-- Supplied data follows --

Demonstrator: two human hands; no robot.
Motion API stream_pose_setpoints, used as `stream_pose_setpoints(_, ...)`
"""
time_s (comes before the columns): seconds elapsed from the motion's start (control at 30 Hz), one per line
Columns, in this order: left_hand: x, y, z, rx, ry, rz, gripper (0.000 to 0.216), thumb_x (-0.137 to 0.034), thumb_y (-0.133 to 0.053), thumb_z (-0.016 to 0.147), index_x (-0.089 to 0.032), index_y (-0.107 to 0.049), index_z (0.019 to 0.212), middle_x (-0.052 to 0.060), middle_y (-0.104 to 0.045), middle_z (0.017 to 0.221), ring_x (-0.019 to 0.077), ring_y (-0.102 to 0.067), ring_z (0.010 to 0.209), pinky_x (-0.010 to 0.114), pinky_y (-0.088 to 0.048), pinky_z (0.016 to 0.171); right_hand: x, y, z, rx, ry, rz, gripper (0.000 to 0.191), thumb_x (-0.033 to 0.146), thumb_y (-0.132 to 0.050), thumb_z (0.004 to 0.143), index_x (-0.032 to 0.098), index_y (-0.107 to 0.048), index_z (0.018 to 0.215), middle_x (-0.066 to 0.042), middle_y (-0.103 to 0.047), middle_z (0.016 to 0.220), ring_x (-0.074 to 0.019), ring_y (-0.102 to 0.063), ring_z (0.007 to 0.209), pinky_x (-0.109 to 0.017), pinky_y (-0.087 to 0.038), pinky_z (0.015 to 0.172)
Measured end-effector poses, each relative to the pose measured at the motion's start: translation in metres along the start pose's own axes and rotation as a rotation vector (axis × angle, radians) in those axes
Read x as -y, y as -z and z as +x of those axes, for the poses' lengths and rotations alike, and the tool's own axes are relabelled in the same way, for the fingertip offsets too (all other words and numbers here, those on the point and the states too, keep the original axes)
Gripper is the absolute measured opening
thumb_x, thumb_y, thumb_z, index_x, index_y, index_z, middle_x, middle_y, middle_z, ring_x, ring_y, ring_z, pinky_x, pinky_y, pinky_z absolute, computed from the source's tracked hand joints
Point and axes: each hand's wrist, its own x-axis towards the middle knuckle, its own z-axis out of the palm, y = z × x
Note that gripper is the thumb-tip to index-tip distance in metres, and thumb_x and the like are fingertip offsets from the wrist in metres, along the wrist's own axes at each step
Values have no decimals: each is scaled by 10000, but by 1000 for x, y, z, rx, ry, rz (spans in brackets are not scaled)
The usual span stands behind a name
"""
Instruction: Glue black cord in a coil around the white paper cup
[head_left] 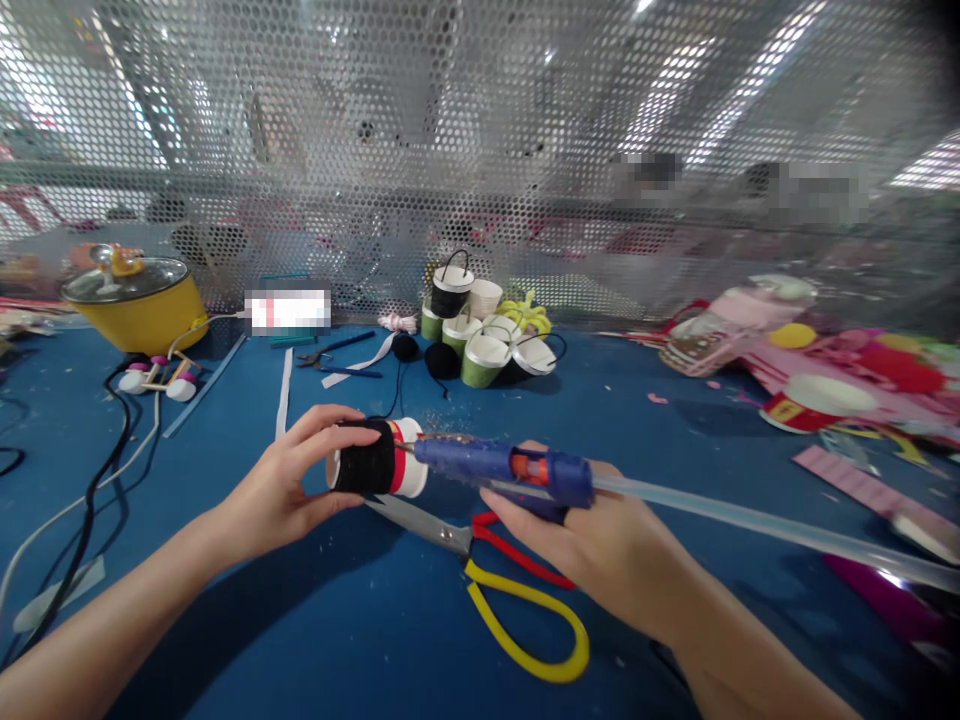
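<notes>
My left hand [289, 485] grips a small paper cup [411, 470] lying on its side, its thumb and fingers on opposite sides. Black yarn [371, 462] is wound round much of the cup, with a red band and white rim left bare. A strand runs back toward a black yarn ball [442, 361]. In my right hand [592, 540] is a blue hot glue gun [487, 465], its nozzle at the red band; whether it touches cannot be made out. A long clear glue stick [750, 525] sticks out behind it. Scissors [442, 535] with red and yellow handles lie open below.
Several yarn-wrapped cups [484, 360] stand at the back. Pliers [337, 348] and white strips [283, 395] lie left of them. A yellow pot [142, 305] and cables [101, 480] occupy the left. A jar [705, 340] and a red paper cup [795, 405] are at right. Perforated metal [480, 130] closes off the back.
</notes>
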Motion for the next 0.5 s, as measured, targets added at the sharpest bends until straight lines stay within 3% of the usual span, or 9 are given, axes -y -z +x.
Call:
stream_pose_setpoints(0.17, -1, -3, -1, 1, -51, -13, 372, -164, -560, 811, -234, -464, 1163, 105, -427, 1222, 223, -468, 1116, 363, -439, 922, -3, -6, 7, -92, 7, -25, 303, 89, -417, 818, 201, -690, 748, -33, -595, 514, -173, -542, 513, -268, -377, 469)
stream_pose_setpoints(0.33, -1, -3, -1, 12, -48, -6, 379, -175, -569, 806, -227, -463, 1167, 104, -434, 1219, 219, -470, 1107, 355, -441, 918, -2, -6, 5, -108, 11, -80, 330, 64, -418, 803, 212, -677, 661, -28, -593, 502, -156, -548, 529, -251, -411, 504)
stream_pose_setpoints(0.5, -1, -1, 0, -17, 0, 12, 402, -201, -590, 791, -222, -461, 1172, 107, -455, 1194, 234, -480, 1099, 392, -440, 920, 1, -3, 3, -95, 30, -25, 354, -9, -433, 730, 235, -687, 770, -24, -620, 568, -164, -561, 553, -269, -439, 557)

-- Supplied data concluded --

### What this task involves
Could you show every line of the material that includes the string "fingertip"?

### Solution to the problem
Read x as -y, y as -z and z as +x of those axes, for the poses' lengths and rotations alike, and the tool's own axes are relabelled in the same way, for the fingertip offsets too (all other words and numbers here, those on the point and the states too, keep the original axes)
Note that gripper is the thumb-tip to index-tip distance in metres, and thumb_x and the like are fingertip offsets from the wrist in metres, along the wrist's own axes at each step

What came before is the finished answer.